## Required action
Each line from the start of the data below through the one containing "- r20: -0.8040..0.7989" must be reproduced exactly.

*** Opening Supplied data ***

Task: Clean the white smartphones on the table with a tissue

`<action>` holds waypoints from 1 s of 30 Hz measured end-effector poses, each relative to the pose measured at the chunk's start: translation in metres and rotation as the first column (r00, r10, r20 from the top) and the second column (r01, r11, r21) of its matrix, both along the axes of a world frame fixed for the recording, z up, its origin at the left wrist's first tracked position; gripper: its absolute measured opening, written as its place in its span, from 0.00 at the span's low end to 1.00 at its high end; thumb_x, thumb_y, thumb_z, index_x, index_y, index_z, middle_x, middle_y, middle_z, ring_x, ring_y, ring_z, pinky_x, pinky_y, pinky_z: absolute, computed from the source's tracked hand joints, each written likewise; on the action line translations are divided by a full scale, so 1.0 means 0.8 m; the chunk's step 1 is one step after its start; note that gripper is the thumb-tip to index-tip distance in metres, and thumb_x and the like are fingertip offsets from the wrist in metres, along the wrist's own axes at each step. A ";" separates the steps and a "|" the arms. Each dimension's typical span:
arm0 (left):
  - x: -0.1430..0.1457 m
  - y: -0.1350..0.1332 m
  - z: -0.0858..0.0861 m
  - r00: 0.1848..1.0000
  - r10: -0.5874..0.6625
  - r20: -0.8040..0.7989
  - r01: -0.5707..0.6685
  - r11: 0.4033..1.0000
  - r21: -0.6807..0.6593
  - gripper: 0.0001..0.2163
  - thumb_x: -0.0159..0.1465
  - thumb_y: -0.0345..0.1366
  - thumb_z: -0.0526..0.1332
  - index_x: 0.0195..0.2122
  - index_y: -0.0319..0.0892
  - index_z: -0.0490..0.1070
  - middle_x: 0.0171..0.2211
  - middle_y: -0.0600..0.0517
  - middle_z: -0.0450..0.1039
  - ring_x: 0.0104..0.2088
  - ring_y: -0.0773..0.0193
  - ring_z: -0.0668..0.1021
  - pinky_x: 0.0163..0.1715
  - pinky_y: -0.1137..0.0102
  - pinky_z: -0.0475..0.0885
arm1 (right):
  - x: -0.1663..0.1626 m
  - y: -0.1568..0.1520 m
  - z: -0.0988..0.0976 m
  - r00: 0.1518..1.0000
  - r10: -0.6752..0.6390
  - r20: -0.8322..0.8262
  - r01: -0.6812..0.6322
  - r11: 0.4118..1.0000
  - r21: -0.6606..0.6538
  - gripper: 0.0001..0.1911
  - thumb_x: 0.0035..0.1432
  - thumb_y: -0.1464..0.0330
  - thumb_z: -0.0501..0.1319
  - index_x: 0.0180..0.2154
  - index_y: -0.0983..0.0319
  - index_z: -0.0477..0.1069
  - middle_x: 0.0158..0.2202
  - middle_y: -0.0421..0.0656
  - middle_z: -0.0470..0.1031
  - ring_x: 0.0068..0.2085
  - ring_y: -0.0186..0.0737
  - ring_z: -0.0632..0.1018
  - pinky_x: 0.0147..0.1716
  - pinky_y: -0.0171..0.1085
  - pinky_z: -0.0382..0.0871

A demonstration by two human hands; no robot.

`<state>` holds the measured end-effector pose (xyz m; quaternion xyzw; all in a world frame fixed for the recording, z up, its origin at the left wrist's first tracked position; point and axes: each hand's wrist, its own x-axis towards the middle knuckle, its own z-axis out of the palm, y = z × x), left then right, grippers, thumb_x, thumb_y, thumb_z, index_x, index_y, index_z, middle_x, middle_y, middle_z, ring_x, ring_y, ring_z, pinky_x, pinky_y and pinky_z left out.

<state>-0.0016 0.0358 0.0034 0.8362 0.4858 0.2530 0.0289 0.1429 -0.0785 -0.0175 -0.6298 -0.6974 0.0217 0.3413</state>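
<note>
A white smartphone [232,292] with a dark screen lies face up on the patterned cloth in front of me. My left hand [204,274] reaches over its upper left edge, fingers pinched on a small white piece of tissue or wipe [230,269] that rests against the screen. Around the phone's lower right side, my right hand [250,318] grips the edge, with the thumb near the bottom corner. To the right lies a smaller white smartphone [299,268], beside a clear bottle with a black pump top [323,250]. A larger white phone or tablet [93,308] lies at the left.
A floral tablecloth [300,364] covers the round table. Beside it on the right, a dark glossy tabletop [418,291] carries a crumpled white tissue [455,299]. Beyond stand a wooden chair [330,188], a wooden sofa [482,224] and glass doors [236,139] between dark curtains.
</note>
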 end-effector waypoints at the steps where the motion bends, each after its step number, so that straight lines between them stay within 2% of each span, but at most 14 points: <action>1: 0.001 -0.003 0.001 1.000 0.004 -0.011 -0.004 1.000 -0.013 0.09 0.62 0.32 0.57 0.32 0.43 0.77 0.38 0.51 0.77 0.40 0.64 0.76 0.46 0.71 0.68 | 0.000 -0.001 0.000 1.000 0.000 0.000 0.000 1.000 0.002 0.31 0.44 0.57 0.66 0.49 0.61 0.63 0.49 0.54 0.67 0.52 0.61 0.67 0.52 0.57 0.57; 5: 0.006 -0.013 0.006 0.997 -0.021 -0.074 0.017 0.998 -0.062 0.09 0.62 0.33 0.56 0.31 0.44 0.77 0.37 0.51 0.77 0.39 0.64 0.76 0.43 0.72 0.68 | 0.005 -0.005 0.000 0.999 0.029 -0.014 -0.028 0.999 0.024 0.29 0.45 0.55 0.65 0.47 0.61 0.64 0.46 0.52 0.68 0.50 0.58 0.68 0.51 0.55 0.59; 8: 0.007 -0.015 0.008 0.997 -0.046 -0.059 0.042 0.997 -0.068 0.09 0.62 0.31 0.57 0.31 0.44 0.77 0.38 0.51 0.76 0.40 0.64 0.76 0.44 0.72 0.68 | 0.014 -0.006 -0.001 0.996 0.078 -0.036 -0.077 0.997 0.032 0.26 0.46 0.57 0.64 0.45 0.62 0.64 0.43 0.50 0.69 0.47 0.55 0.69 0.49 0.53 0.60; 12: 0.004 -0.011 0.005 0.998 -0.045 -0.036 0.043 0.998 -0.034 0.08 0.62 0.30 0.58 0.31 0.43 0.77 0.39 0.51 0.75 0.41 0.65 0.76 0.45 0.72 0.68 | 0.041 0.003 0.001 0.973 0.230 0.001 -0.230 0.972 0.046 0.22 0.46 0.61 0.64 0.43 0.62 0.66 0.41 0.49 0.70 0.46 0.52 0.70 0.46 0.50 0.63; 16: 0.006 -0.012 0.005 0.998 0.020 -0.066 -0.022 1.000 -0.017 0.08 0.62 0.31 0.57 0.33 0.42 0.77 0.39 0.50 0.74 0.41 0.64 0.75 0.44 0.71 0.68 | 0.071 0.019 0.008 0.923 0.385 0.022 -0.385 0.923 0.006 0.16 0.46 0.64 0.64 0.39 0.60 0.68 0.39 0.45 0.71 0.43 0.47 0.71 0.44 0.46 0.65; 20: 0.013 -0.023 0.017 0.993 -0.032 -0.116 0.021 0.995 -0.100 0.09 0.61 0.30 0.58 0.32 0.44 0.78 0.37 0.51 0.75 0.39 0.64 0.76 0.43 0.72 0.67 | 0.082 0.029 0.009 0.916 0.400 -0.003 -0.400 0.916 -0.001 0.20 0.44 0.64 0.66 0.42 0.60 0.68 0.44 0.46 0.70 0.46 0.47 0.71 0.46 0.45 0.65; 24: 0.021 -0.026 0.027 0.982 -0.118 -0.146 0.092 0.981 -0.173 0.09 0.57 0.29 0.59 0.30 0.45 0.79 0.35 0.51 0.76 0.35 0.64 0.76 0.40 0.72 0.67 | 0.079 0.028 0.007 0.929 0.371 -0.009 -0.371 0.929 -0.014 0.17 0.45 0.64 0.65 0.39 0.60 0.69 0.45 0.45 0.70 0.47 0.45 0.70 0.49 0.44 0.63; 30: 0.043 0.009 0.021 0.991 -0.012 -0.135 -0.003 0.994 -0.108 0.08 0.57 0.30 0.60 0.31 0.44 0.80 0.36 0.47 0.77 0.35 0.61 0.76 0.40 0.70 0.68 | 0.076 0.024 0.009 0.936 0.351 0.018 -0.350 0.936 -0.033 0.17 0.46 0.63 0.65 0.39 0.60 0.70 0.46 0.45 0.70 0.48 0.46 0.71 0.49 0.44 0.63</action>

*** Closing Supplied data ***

## Your response
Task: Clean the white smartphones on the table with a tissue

`<action>` holds waypoints from 1 s of 30 Hz measured end-effector poses, each relative to the pose measured at the chunk's start: translation in metres and rotation as the first column (r00, r10, r20 from the top) and the second column (r01, r11, r21) of its matrix, both along the axes of a world frame fixed for the recording, z up, its origin at the left wrist's first tracked position; gripper: its absolute measured opening, written as its place in its span, from 0.00 at the span's low end to 1.00 at its high end; thumb_x, thumb_y, thumb_z, index_x, index_y, index_z, middle_x, middle_y, middle_z, ring_x, ring_y, ring_z, pinky_x, pinky_y, pinky_z: absolute, computed from the source's tracked hand joints, each written likewise; on the action line translations are divided by a full scale, so 1.0 means 0.8 m; the chunk's step 1 is one step after its start; note that gripper is the thumb-tip to index-tip distance in metres, and thumb_x and the like are fingertip offsets from the wrist in metres, along the wrist's own axes at each step. A ";" separates the steps and a "|" the arms. Each dimension's typical span:
arm0 (left):
  - x: -0.1430..0.1457 m
  - y: -0.1350..0.1332 m
  - z: -0.0858..0.0861 m
  - r00: 0.1848..1.0000
  - r10: -0.5874..0.6625
  - r20: -0.8040..0.7989

That brings the answer to completion.